PROMPT. Please restate every line below exactly, without any pictures.

————————

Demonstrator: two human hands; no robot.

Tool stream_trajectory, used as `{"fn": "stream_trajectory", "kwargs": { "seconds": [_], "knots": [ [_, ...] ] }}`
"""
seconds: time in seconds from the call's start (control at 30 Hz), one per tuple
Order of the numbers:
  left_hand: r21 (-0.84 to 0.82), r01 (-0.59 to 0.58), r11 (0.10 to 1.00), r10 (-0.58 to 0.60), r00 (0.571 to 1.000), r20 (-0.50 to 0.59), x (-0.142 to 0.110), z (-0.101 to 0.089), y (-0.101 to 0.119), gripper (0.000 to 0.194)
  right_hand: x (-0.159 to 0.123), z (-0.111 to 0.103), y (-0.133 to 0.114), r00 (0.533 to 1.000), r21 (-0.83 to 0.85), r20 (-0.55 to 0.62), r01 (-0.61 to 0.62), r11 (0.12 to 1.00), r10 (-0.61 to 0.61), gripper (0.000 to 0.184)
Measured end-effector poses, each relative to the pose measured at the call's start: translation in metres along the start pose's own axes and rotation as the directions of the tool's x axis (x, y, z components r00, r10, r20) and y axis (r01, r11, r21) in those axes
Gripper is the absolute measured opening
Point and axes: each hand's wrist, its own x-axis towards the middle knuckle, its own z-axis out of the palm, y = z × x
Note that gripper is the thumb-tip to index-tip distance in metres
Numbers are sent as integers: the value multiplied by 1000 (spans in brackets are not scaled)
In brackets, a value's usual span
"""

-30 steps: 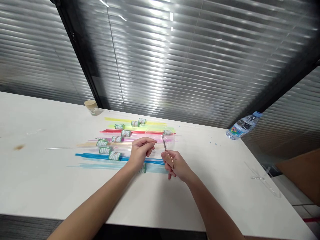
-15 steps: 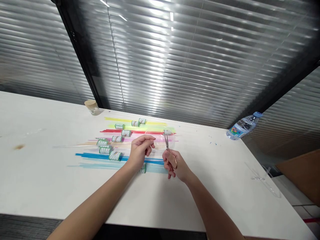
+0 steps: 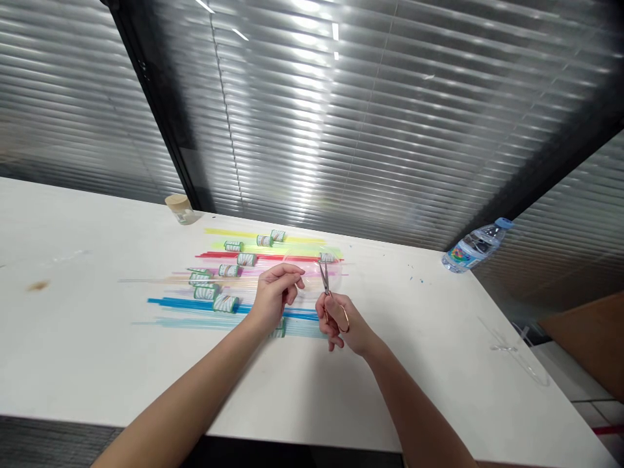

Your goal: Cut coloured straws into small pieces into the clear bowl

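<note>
My right hand (image 3: 344,323) is closed through the copper-coloured handles of a pair of scissors (image 3: 325,278), whose blades point up and away, slightly apart. My left hand (image 3: 280,290) is pinched, thumb against the curled fingers, left of the blades. A thin, clear strip (image 3: 160,281) runs out leftward from behind that hand and seems to be held in it; its gripped end is too faint to make out. Beneath both hands lie bundles of coloured strips, blue (image 3: 180,305), red (image 3: 214,255) and yellow (image 3: 227,232) among them, with patterned paper labels (image 3: 225,303) around or on them.
A jar with a wooden-looking lid (image 3: 180,209) stands at the back left. At the right edge a water bottle (image 3: 475,246) is tilted in view. Looped clear material (image 3: 507,349) lies at the right of the white table (image 3: 302,396). Blinds rise behind it.
The clear strip's left end has shifted right and slightly up. The scissors have turned a little in my right hand, and my left hand has moved slightly right.
</note>
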Motion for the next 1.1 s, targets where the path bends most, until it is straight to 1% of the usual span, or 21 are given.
{"fn": "stream_trajectory", "kwargs": {
  "seconds": [0.17,0.23,0.3,0.4,0.5,0.57,0.77,0.97,1.1],
  "knots": [
    [-16,-24,1000,24,999,-21,2,0,1,16,2,3,1,997,-2,-77,-18,1000,18,60],
    [-25,-37,999,36,999,-38,2,0,3,16,2,5,2,997,-20,-73,-29,999,28,59],
    [-21,-39,999,38,999,-38,1,0,4,16,1,6,3,999,-38,-46,-28,999,27,57],
    [9,-24,1000,24,1000,5,0,0,2,16,0,6,2,999,-42,-27,-18,999,17,56],
    [55,-15,998,11,998,66,-2,0,-2,15,1,5,2,999,-36,-44,-13,999,11,56],
    [80,-19,997,12,996,86,-2,0,-5,15,1,4,2,998,-33,-54,-11,999,9,55],
    [118,-26,993,15,995,101,-3,0,-5,14,2,4,2,997,-45,-70,-22,999,19,55],
    [133,-20,991,8,995,95,-4,1,-3,13,1,4,-1,994,-77,-95,-53,996,46,54],
    [127,-21,992,9,995,98,-5,2,-1,13,1,4,-1,994,-74,-101,-52,996,44,54]
  ]
}}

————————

SOLUTION TO THE EXERCISE.
Demonstrator: two human hands; no robot.

Tool stream_trajectory, used as `{"fn": "stream_trajectory", "kwargs": { "seconds": [_], "knots": [ [_, ...] ] }}`
"""
seconds: time in seconds from the call's start (control at 30 Hz), one per tuple
Order of the numbers:
  left_hand: r21 (-0.84 to 0.82), r01 (-0.59 to 0.58), r11 (0.10 to 1.00), r10 (-0.58 to 0.60), r00 (0.571 to 1.000), r20 (-0.50 to 0.59), x (-0.142 to 0.110), z (-0.101 to 0.089), y (-0.101 to 0.119), gripper (0.000 to 0.194)
  right_hand: x (-0.159 to 0.123), z (-0.111 to 0.103), y (-0.133 to 0.114), r00 (0.533 to 1.000), r21 (-0.83 to 0.85), r20 (-0.55 to 0.62), r01 (-0.61 to 0.62), r11 (0.12 to 1.00), r10 (-0.61 to 0.61), gripper (0.000 to 0.184)
Measured end-effector poses, each relative to the pose measured at the call's start: translation in metres along the start pose's own axes and rotation as the directions of the tool's x axis (x, y, z components r00, r10, r20) and y axis (r01, r11, r21) in those axes
Gripper is the absolute measured opening
Point and axes: each hand's wrist, its own x-axis towards the middle knuckle, its own z-axis out of the palm, y = z × x
Note that gripper is the thumb-tip to index-tip distance in metres
Numbers are sent as integers: the value multiplied by 1000 (spans in brackets are not scaled)
In brackets, a value's usual span
"""

-30 steps: 
-15 steps: 
+0 steps: 

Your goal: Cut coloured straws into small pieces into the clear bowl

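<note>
My right hand (image 3: 344,323) is closed through the copper-coloured handles of a pair of scissors (image 3: 325,278), whose blades point up and away, slightly apart. My left hand (image 3: 280,290) is pinched, thumb against the curled fingers, left of the blades. A thin, clear strip (image 3: 160,281) runs out leftward from behind that hand and seems to be held in it; its gripped end is too faint to make out. Beneath both hands lie bundles of coloured strips, blue (image 3: 180,305), red (image 3: 214,255) and yellow (image 3: 227,232) among them, with patterned paper labels (image 3: 225,303) around or on them.
A jar with a wooden-looking lid (image 3: 180,209) stands at the back left. At the right edge a water bottle (image 3: 475,246) is tilted in view. Looped clear material (image 3: 507,349) lies at the right of the white table (image 3: 302,396). Blinds rise behind it.
The clear strip's left end has shifted right and slightly up. The scissors have turned a little in my right hand, and my left hand has moved slightly right.
</note>
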Motion for the next 1.1 s, targets where the path bends most, until it is straight to 1% of the usual span, or 21 are given.
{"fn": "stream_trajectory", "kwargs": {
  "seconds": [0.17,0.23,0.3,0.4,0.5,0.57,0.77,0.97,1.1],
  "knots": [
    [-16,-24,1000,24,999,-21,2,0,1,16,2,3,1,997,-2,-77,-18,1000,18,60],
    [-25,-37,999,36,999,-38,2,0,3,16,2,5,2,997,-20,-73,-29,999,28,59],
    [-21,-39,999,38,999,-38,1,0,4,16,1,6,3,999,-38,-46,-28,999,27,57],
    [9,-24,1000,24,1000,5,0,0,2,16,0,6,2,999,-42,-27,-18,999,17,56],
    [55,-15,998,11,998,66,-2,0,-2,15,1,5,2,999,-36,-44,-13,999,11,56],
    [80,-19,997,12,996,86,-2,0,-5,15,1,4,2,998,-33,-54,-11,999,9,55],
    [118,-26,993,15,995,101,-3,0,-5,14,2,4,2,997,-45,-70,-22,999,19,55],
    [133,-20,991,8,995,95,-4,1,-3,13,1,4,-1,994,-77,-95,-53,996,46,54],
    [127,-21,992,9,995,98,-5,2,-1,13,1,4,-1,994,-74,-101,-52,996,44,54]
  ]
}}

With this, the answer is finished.